(Required action) Word for word, reproduce every record in the listing below.

(Given records)
---

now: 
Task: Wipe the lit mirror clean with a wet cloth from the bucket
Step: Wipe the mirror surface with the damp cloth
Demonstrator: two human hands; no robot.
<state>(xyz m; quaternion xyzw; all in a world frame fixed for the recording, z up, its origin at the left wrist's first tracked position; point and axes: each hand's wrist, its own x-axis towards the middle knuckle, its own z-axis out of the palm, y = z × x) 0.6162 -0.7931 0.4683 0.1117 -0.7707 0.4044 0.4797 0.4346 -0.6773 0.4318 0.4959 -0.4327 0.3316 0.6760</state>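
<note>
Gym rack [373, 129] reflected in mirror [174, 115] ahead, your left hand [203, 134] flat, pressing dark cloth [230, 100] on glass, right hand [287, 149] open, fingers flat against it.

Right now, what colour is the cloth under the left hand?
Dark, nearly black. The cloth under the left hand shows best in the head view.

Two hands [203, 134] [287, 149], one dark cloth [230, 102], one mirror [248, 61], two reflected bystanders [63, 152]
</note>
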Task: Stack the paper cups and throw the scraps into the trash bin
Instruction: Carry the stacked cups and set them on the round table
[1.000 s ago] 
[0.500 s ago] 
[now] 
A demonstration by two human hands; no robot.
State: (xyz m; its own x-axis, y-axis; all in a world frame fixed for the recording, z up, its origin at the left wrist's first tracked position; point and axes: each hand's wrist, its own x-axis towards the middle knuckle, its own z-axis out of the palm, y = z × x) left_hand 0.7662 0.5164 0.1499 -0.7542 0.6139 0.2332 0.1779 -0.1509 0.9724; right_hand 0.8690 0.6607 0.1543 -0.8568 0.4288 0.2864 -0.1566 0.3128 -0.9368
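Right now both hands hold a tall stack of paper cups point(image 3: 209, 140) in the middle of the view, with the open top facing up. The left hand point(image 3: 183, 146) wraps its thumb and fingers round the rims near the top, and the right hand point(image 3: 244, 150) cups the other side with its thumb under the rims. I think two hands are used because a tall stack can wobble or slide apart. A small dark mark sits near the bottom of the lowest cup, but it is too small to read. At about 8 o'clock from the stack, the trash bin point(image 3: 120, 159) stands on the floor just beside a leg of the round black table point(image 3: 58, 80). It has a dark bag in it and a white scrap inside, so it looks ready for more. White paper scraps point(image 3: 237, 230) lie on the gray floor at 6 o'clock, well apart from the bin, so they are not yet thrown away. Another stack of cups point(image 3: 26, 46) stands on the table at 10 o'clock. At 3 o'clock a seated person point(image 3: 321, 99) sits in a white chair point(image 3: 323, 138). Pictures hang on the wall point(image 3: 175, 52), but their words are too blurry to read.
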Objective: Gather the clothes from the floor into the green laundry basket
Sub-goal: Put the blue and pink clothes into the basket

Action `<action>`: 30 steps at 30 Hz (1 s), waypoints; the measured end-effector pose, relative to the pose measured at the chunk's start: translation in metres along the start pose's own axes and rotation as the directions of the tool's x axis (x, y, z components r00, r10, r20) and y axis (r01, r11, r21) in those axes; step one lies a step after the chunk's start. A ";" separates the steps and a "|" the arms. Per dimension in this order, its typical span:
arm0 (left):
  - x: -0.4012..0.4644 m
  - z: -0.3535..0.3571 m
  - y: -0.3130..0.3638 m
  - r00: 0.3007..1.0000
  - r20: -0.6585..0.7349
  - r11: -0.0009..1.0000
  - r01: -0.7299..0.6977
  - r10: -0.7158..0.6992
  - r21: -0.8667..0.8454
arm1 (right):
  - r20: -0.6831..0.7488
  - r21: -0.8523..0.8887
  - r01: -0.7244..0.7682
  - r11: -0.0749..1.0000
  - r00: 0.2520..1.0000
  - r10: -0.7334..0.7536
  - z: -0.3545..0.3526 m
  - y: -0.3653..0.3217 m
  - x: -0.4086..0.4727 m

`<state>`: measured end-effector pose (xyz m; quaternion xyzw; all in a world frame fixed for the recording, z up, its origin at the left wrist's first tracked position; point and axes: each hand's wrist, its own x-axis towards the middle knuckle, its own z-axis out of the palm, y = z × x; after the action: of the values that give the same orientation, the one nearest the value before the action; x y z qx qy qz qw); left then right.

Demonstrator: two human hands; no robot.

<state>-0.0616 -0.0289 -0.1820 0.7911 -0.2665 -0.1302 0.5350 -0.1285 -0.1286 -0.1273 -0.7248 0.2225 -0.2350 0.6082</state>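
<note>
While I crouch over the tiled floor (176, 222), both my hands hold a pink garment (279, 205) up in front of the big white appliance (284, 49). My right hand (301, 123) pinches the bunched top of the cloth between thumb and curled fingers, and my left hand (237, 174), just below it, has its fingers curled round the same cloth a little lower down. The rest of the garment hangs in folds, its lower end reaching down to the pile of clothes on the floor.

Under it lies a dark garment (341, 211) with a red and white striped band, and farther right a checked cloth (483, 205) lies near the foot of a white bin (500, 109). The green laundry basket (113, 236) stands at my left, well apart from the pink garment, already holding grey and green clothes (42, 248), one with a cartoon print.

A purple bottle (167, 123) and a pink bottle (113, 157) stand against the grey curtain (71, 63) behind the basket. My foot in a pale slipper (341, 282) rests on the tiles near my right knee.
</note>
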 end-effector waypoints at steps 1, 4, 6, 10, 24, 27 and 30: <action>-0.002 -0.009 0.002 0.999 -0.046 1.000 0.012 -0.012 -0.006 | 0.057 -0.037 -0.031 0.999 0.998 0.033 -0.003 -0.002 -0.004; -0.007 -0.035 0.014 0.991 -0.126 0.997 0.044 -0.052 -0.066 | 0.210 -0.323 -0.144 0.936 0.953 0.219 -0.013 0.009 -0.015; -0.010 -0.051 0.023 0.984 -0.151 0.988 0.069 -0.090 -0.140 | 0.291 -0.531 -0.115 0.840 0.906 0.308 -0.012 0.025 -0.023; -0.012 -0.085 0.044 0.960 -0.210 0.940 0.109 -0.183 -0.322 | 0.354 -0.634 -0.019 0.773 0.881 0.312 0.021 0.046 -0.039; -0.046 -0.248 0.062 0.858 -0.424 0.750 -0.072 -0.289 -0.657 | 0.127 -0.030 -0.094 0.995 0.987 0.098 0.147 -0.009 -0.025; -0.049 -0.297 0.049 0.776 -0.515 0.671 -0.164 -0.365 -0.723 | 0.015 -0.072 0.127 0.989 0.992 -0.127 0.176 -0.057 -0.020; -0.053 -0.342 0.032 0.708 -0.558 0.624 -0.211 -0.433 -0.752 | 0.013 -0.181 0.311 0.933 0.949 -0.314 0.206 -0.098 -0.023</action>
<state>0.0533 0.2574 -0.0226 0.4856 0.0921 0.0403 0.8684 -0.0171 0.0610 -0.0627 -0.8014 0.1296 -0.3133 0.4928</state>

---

(Task output)
now: 
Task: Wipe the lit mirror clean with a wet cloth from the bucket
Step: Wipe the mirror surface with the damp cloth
Demonstrator: two human hands; no robot.
<state>(xyz m; quaternion xyzw; all in a world frame fixed for the recording, z up, its origin at the left wrist's first tracked position; point and axes: each hand's wrist, its own x-axis towards the middle knuckle, its own z-axis out of the palm, y = z × x) 0.6162 -0.7931 0.4683 0.1117 -0.7707 0.4044 0.4797 0.4346 -0.6773 0.4318 0.4959 -0.4327 0.3316 0.6760</state>
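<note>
Gym rack [373, 129] reflected in mirror [174, 115] ahead, your left hand [203, 134] flat, pressing dark cloth [230, 100] on glass, right hand [287, 149] open, fingers flat against it.

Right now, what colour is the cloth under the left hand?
Dark, nearly black. The cloth under the left hand shows best in the head view.

Two hands [203, 134] [287, 149], one dark cloth [230, 102], one mirror [248, 61], two reflected bystanders [63, 152]
</note>
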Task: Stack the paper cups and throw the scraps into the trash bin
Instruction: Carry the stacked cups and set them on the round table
[1.000 s ago] 
[0.500 s ago] 
[now] 
A demonstration by two human hands; no robot.
State: (xyz m; its own x-axis, y-axis; all in a world frame fixed for the recording, z up, its origin at the left wrist's first tracked position; point and axes: each hand's wrist, its own x-axis towards the middle knuckle, its own z-axis out of the palm, y = z × x) left_hand 0.7662 0.5164 0.1499 -0.7542 0.6139 0.2332 0.1779 -0.1509 0.9724; right_hand 0.8690 0.6607 0.1543 -0.8568 0.4288 0.2864 -0.1566 0.3128 -0.9368
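Right now both hands hold a tall stack of paper cups point(image 3: 209, 140) in the middle of the view, with the open top facing up. The left hand point(image 3: 183, 146) wraps its thumb and fingers round the rims near the top, and the right hand point(image 3: 244, 150) cups the other side with its thumb under the rims. I think two hands are used because a tall stack can wobble or slide apart. A small dark mark sits near the bottom of the lowest cup, but it is too small to read. At about 8 o'clock from the stack, the trash bin point(image 3: 120, 159) stands on the floor just beside a leg of the round black table point(image 3: 58, 80). It has a dark bag in it and a white scrap inside, so it looks ready for more. White paper scraps point(image 3: 237, 230) lie on the gray floor at 6 o'clock, well apart from the bin, so they are not yet thrown away. Another stack of cups point(image 3: 26, 46) stands on the table at 10 o'clock. At 3 o'clock a seated person point(image 3: 321, 99) sits in a white chair point(image 3: 323, 138). Pictures hang on the wall point(image 3: 175, 52), but their words are too blurry to read.
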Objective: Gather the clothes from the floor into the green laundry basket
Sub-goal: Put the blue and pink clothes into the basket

Action `<action>`: 30 steps at 30 Hz (1 s), waypoints; the measured end-effector pose, relative to the pose measured at the chunk's start: translation in metres along the start pose's own axes and rotation as the directions of the tool's x axis (x, y, z components r00, r10, r20) and y axis (r01, r11, r21) in those axes; step one lies a step after the chunk's start. A ";" separates the steps and a "|" the arms. Per dimension in this order, its typical span:
arm0 (left):
  - x: -0.4012..0.4644 m
  - z: -0.3535..0.3571 m
  - y: -0.3130..0.3638 m
  - r00: 0.3007..1.0000
  - r20: -0.6585..0.7349
  - r11: -0.0009..1.0000
  - r01: -0.7299..0.6977
  - r10: -0.7158..0.6992
  - r21: -0.8667..0.8454
arm1 (right):
  - r20: -0.6831..0.7488
  - r21: -0.8523..0.8887
  - r01: -0.7244..0.7682
  - r11: -0.0749..1.0000
  - r00: 0.2520..1.0000
  - r10: -0.7334..0.7536
  - z: -0.3545..0.3526 m
  - y: -0.3653..0.3217 m
  - x: -0.4086..0.4727 m

`<state>`: measured end-effector pose (xyz m; quaternion xyzw; all in a world frame fixed for the recording, z up, its origin at the left wrist's first tracked position; point and axes: each hand's wrist, its own x-axis towards the middle knuckle, its own z-axis out of the palm, y = z × x; after the action: of the values that give the same orientation, the one nearest the value before the action; x y z qx qy qz qw); left then right.

Demonstrator: two human hands; no robot.

<state>-0.0616 -0.0289 -0.1820 0.7911 -0.2665 -0.1302 0.5350 -0.1285 -0.1286 -0.1273 -0.7248 0.2225 -0.2350 0.6082</state>
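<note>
While I crouch over the tiled floor (176, 222), both my hands hold a pink garment (279, 205) up in front of the big white appliance (284, 49). My right hand (301, 123) pinches the bunched top of the cloth between thumb and curled fingers, and my left hand (237, 174), just below it, has its fingers curled round the same cloth a little lower down. The rest of the garment hangs in folds, its lower end reaching down to the pile of clothes on the floor.

Under it lies a dark garment (341, 211) with a red and white striped band, and farther right a checked cloth (483, 205) lies near the foot of a white bin (500, 109). The green laundry basket (113, 236) stands at my left, well apart from the pink garment, already holding grey and green clothes (42, 248), one with a cartoon print.

A purple bottle (167, 123) and a pink bottle (113, 157) stand against the grey curtain (71, 63) behind the basket. My foot in a pale slipper (341, 282) rests on the tiles near my right knee.
</note>
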 end-effector waypoints at steps 1, 4, 6, 10, 24, 27 and 30: <action>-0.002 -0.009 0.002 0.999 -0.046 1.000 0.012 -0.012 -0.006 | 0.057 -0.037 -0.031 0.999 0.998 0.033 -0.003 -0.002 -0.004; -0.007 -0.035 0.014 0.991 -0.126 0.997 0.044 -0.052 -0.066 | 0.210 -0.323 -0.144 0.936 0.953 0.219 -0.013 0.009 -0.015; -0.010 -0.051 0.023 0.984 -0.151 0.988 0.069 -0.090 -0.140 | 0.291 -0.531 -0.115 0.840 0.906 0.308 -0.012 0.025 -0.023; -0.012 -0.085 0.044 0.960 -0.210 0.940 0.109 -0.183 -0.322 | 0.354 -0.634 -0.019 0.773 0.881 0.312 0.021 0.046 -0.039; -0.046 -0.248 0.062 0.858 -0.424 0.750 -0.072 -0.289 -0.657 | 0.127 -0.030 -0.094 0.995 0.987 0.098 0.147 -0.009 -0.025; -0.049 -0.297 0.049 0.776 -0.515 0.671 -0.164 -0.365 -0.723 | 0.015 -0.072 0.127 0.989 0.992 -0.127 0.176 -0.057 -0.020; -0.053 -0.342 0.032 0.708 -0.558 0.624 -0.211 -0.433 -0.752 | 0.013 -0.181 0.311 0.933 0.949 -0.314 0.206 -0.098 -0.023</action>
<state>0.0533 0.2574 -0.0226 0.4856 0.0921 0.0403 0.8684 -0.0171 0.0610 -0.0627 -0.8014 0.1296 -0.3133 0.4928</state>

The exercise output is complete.